The task: All the entries need to be quoted exactly, apart from the pictures, which you should drop.

(Data entries)
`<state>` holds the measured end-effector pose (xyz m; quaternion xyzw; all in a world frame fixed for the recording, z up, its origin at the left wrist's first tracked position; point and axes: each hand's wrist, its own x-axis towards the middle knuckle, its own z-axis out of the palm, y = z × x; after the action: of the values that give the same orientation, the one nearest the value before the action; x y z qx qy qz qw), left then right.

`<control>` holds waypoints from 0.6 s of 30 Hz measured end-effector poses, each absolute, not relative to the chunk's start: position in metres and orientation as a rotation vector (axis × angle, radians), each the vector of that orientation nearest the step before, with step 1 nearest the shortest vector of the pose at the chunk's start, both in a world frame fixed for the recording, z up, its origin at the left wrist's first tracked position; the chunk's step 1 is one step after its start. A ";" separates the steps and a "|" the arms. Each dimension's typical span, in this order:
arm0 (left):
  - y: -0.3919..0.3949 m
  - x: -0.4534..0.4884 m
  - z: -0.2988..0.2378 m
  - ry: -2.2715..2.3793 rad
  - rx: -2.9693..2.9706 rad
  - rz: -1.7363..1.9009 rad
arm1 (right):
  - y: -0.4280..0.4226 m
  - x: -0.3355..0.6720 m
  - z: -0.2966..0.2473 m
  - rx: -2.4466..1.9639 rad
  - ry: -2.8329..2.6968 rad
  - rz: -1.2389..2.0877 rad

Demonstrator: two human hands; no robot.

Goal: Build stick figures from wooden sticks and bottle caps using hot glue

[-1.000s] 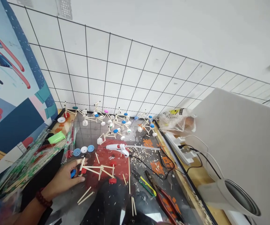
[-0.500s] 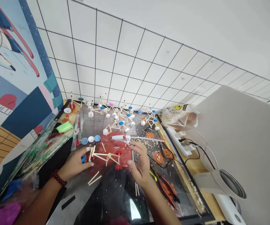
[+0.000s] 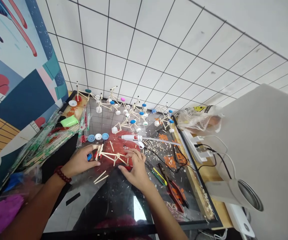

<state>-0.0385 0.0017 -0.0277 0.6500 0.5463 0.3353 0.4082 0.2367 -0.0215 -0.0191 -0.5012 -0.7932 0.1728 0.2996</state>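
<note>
A small wheeled model of wooden sticks (image 3: 110,155) is between my two hands above the glass tabletop. My left hand (image 3: 82,160) is closed on its left end, thumb and fingers either side, with a blue cap against the palm. My right hand (image 3: 136,166) has its thumb and fingers round the right end, largely hiding the red wheels there. Just beyond lies a white glue gun (image 3: 131,137) with a clear glue stick in its back. Two loose sticks (image 3: 101,177) rest nearer me, and blue and white caps (image 3: 98,136) sit in a row.
Several finished stick models (image 3: 134,115) stand along the back by the tiled wall. Red-handled pliers (image 3: 175,191) and a yellow-and-green tool (image 3: 160,176) lie at right among wood scraps and a black cable. A power strip (image 3: 195,150) is on the right edge; bagged sticks (image 3: 46,143) are at left.
My right hand has moved left from beside the glue gun to the model's right end, and its fingers have closed round it. My left hand keeps its hold.
</note>
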 end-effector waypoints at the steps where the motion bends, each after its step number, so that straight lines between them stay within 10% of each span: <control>1: 0.002 -0.039 -0.028 1.372 1.662 0.813 | -0.021 0.236 -0.021 -1.347 -2.099 0.467; 18: 0.002 -0.041 -0.028 1.300 1.720 0.800 | -0.025 0.225 -0.024 -1.264 -2.004 0.689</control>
<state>-0.0407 0.0016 -0.0285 0.6827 0.5161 0.3173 0.4085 0.2253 -0.0252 -0.0241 -0.4836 -0.7664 0.2635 0.3308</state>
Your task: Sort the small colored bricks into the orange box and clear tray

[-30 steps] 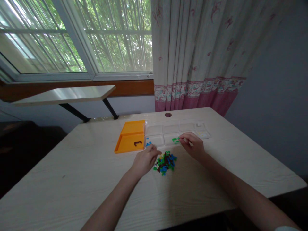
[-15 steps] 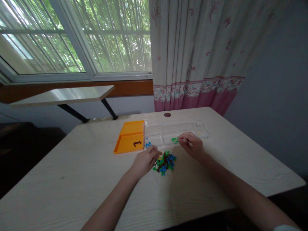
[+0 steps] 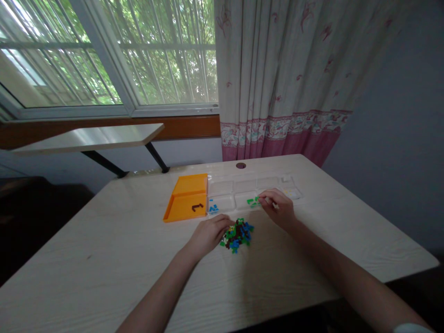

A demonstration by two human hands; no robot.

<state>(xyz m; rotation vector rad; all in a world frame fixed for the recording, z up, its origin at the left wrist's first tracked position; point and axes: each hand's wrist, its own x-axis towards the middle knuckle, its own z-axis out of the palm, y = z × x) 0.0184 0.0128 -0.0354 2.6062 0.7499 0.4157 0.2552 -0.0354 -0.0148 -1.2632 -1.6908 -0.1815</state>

Written solution:
`<state>` holds the measured end-effector pose (xyz m; quaternion xyzw; all in a world frame fixed for the recording, z up, its origin at the left wrist's first tracked position; point and axes: each hand's wrist, its own x-axis towards the middle knuckle, its own z-axis out of the palm, y = z × x; after the action: of the values that give the same orientation, the one nearest the value before the action; x y z qx qy qz qw), left then right.

`<control>` holds waypoints from 0.6 s of 30 Hz measured end-effector poses, each absolute, not relative to the chunk's start: position in metres and orientation as a rotation vector (axis × angle, radians), each the vector of that orientation nearest the step before, with step 1 nearest the shortest vector of the pose at the chunk's start, both in a world frame fixed for the recording, z up, its origin at the left wrist's first tracked position; the chunk's step 1 is one step after its start. A ";" separates the steps and a "|" the arms. Each dimension's typical span, in this order:
arm0 (left):
  - y: -0.3919..0.3949 m
  - x: -0.4534..0.4884 m
  - z: -0.2988..0.2378 m
  - ry: -2.2715..2.3793 rad
  - rx: -2.9693..2.9706 rad
  - rz: -1.7363..1.9009 rad
arm1 (right):
  - y: -0.4280..0.4226 m
  - x: -0.3355..0.6720 m
  - z: -0.2966..0.2473 m
  - rx: -2.4466..1.9639 rad
  - ry: -2.8329..2.6968 rad
  - rz: -1.2389..2.0877 rad

Demonstrator: two human hands; no robot.

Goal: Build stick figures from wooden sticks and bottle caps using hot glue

[-1.000s] 
[-0.500s] 
[+0.000s] 

<state>-0.0385 0.0017 -0.0277 0.6500 0.5463 0.3353 0.4082 0.2367 -0.0215 -0.0191 -0.5012 -0.7932 0.1728 0.2996</state>
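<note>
A small wheeled model of wooden sticks (image 3: 110,155) is between my two hands above the glass tabletop. My left hand (image 3: 82,160) is closed on its left end, thumb and fingers either side, with a blue cap against the palm. My right hand (image 3: 136,166) has its thumb and fingers round the right end, largely hiding the red wheels there. Just beyond lies a white glue gun (image 3: 131,137) with a clear glue stick in its back. Two loose sticks (image 3: 101,177) rest nearer me, and blue and white caps (image 3: 98,136) sit in a row.
Several finished stick models (image 3: 134,115) stand along the back by the tiled wall. Red-handled pliers (image 3: 175,191) and a yellow-and-green tool (image 3: 160,176) lie at right among wood scraps and a black cable. A power strip (image 3: 195,150) is on the right edge; bagged sticks (image 3: 46,143) are at left.
My right hand has moved left from beside the glue gun to the model's right end, and its fingers have closed round it. My left hand keeps its hold.
</note>
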 end-effector waypoints at the steps where the motion bends, each after its step number, so that straight lines between them stay within 10% of each span: <control>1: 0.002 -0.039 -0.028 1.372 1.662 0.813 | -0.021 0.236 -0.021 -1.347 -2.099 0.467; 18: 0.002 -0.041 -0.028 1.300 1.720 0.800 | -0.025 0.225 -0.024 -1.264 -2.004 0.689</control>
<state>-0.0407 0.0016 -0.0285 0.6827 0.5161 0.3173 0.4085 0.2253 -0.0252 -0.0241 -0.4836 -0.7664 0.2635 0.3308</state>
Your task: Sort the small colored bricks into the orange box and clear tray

[-30 steps] 
[-15 steps] 
[+0 steps] 

A demonstration by two human hands; no robot.

<state>(xyz m; rotation vector rad; all in a world frame fixed for the recording, z up, its origin at the left wrist's first tracked position; point and axes: each hand's wrist, its own x-axis towards the middle knuckle, its own z-axis out of the palm, y = z × x) 0.0184 0.0128 -0.0354 2.6062 0.7499 0.4157 0.2552 -0.0354 -0.0148 -1.2632 -1.6908 -0.1815</state>

This exercise has now been finished.